Scrolling through old movies to watch, we passed this one and I commented how much I enjoyed it when I was younger. Julie made the fateful statement, “I don’t think I’ve seen that,” which of course required us to hit play. It was a surprise to me that I found a lot more to appreciate in this movie that I did not remember from before, either due to age, maturity, writing experience or all of thee above. It was also fun to see Alan Rickman play essentially the same bad guy in two very different eras, and do it so very well. We had also watched Robinhood: Prince of Thieves in the same weekend.
Quigley Down Under is a western set in Australia, released in 1990, and starring Tom Selleck, Alan Rickman, and Laura San Giacomo. The story follows Quigley, an American cowboy and sharpshooter who answers a newspaper ad looking for someone who is an expert with a rifle. When he arrives he immediately finds himself at odds with employees of the ranch he is meant to work at, and later he is told the true reason for the advertisement. The rancher (Rickman) wants someone to help eliminate the Aboriginal people who live close to his land. Our hero, being a gentleman and man of honor declines, which sets about the events that lead to a final shootout with the rancher and his goons.

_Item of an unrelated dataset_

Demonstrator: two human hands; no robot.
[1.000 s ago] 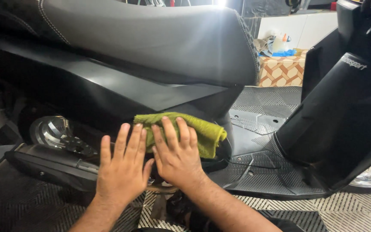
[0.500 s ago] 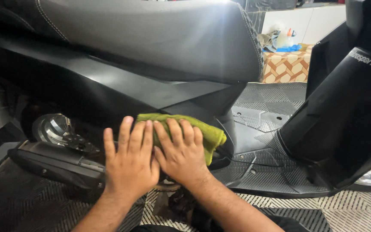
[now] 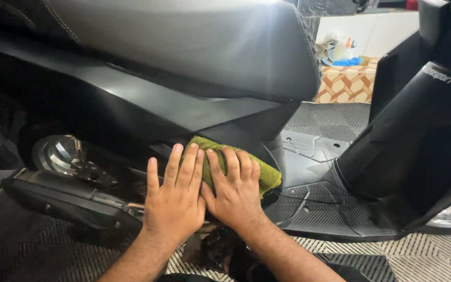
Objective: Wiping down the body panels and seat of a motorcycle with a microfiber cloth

Under the main plot of a white vs. black hat western mainstay is a surprisingly deep story between Quigley and Giacomo’s Cora, called “Crazy” Cora early in the film. We learn that Cora accidentally killed her child while trying to keep the baby quiet during an attack by native Americans on her ranch back in the states. She mistakes Quigley for her husband, who sent her off to Australia because of what she did. Cora is clearly suffering and it opens up opportunities in the story for some interesting perspective on the Aboriginal people who are a major part of the movie. The care and understanding that Quigley shows Cora is heartwarming, and tragic at the same time. While she sometimes believes he’s the husband who abandoned her, he shows great compassion which is all she ever wanted from the man who shipped her off. It gives Quigley that image of honor and integrity, even as he refuses to sleep with her when she presents that opportunity, because she doesn’t know who he really is.
This is a movie with a lot of different stories going on. A criticism of Britain’s use of Australia and treatment of her Aboriginal people, but also their own who were sent there as prisoners. A good vs. evil story with a hero bringing his own insight from how America was handling her own awful treatment of native Americans. There’s a human story of love, loss, and trauma with Cora. With so much going on in the story and its subplots, it all still flows well and keeps entertaining throughout. This is a better movie that it is given credit for, and handles social issues in a much better way than a lot of movies that try today. There is no doubt that we’re being shown just how badly we’ve treated many lands and their people without making it a lecture and finger-shaking at the audience.
I still enjoyed this movie as much as I did when I was younger, when it was just about a cowboy with a cool rifle. My adult eyes and writer brain has given me greater insight into the story that only made it better. If you haven’t seen it in awhile, check it out. If never, definitely put this on your list. You won’t regret it.